“Thinning edges have stopped me experimenting with my hair for years – not any more”

Written by Lateefah Jean-Baptiste

From fear to knowledge – how one writer reframed her relationship with her hair.

For as long as I can remember, I’ve always feared my hair breaking or, more specifically, my edges thinning to the point of a receding hairline. I know I’m not alone in this worry. Edges, the word commonly used to refer to the shorter hairs around the hairline in textured hair types, can be prone to breakage and tension-induced damage.

Recently, I stumbled across a video by influencer Sincerely Oghosa, in which she explained that almost every hairstyle that Black women try could potentially break their edges, something I deeply related to. 

While watching, I couldn’t help but think about all of the hairstyles I haven’t attempted as an adult, mostly out of fear of the effect it would have on my edges. For example, I’ve wanted to try faux locs or have a texture release treatment for ages but the thought of something going awry and my hair breaking regularly stops me from booking the appointment.

Part of my hesitation is that I know what it’s like to damage my edges. After years of relaxing my hair and wearing sew-in weaves and wigs, I decided to try and restore my natural curls. At the time, I had no idea what I was doing and it showed. 

For months, I would sport the same hairstyle: a slicked-back high bun with an afro puff. At times, I would have headaches from how tightly I had packed my hair up. The constant pressure on my edges when pulling back my hair resulted in my edges thinning to the point of balding spots along the edges. When this happened, I grew embarrassed of my hair and would wear headbands to hide the visible patches of thin hair and I eventually started wearing wigs to cover it up.

For many Black women, associating pain and discomfort with getting our hair done is normal. I remember being told that my hair had to be done very tightly to look fresh and last longer. This is something many of us still believe to be true.

“When doing your hair, if it’s painful and uncomfortable, this is usually a sign of the hair follicles being excessively pulled, which can result in breakage or traction alopecia,” says Ebuni Ajiduah certified trichologist and owner of Untype Your Hair salon.

“It’s important to remember that the hair around the perimeter of your head is not as strong as the rest of your hair. For those who wear wigs, avoid tight or ill-fitting wigs and use a wig fix or wig cap to protect the hair. Also, make sure braids and the cornrows underneath your wig are not excessively tight.”

Ajiduah recommends that any chemical, colour or relaxing treatments are best determined by a professional: “If you’re unsure if your hair can handle a particular style, I recommend booking an appointment with a qualified hairdresser or trichologist who can offer you a consultation and further advice on what hairstyles your hair can manage.”

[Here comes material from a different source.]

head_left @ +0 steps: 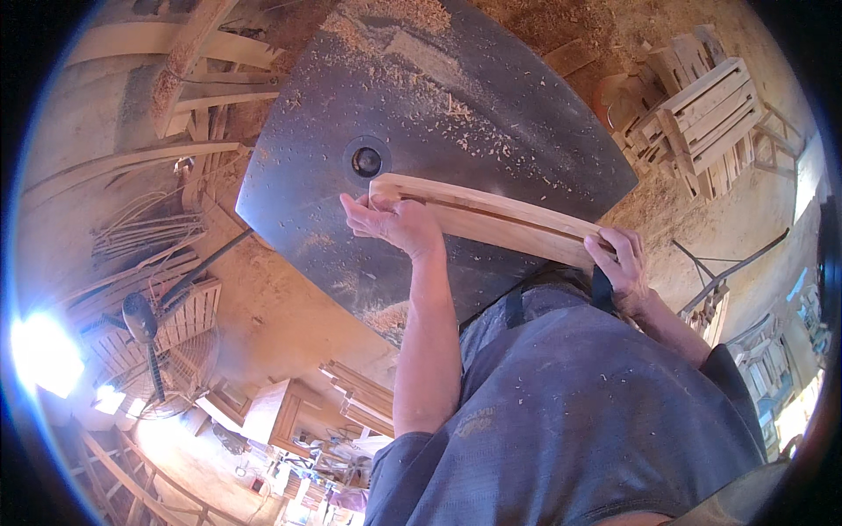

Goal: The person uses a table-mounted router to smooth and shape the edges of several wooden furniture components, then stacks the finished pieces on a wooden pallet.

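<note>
Pale grooved wooden slat [487, 219], lying flat

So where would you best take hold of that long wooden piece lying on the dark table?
Probably at its two ends, as shown: the left hand wraps the end nearest the table's round cutter hole, the right hand the far end. The wooden piece is long, narrow and lies flat, so coming over its near edge with both hands looks steadiest.
</note>
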Tool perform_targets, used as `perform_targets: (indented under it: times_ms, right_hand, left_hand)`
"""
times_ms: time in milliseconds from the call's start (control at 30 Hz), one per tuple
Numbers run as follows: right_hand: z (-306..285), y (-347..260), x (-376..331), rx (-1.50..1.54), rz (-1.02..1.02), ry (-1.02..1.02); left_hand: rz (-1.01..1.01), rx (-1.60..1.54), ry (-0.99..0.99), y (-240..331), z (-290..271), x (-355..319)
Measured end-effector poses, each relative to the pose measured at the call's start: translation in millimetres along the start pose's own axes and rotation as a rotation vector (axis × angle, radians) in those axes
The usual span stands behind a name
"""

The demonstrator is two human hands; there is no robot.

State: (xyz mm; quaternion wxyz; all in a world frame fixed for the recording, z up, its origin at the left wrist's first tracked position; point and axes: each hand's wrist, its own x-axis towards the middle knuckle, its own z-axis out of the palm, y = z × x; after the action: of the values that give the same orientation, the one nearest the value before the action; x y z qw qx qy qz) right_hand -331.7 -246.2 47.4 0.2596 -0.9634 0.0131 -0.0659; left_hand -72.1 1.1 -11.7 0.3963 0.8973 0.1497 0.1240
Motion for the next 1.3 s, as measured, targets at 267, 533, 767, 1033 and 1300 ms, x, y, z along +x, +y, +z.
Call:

For me, the fear of losing my edges intensified when I stopped using chemical relaxers and went completely natural for the second time. After years of hiding my natural hair, I’d finally grown to love it and I didn’t want to do anything that could potentially harm it: exactly the reason I kept returning to the same hairstyles.

“One of the primary causes of thinning edges is traction alopecia,” explains afro hair specialist Stephanie Sey.

“Traction alopecia is when the hair is pulled out repeatedly in one area, usually the edges. Eventually, the hair follicle starts to scar, and the hairs become thinner and thinner. To combat traction alopecia, the best thing is to stop the poor hair care practices. The more you continue, the more likely you will suffer lasting damage. 

“Hair care practices that can cause this are wearing lace wigs as the glue can rip out the hair. Regular wigs can also rub the hairline away as they move from side to side as the day progresses. Other styles that can be problematic are tight braids, weaves and ponytails.” 

When it comes to my stance on hair now, I remind myself that it’s just hair. Hair that can grow back and in my experience always has. I’m aware of the risks and will do everything I can to adopt healthy haircare practices when experimenting with new styles. As an adult, I refuse to let fear dictate the choices I make in any aspect of my life, and that includes my hair.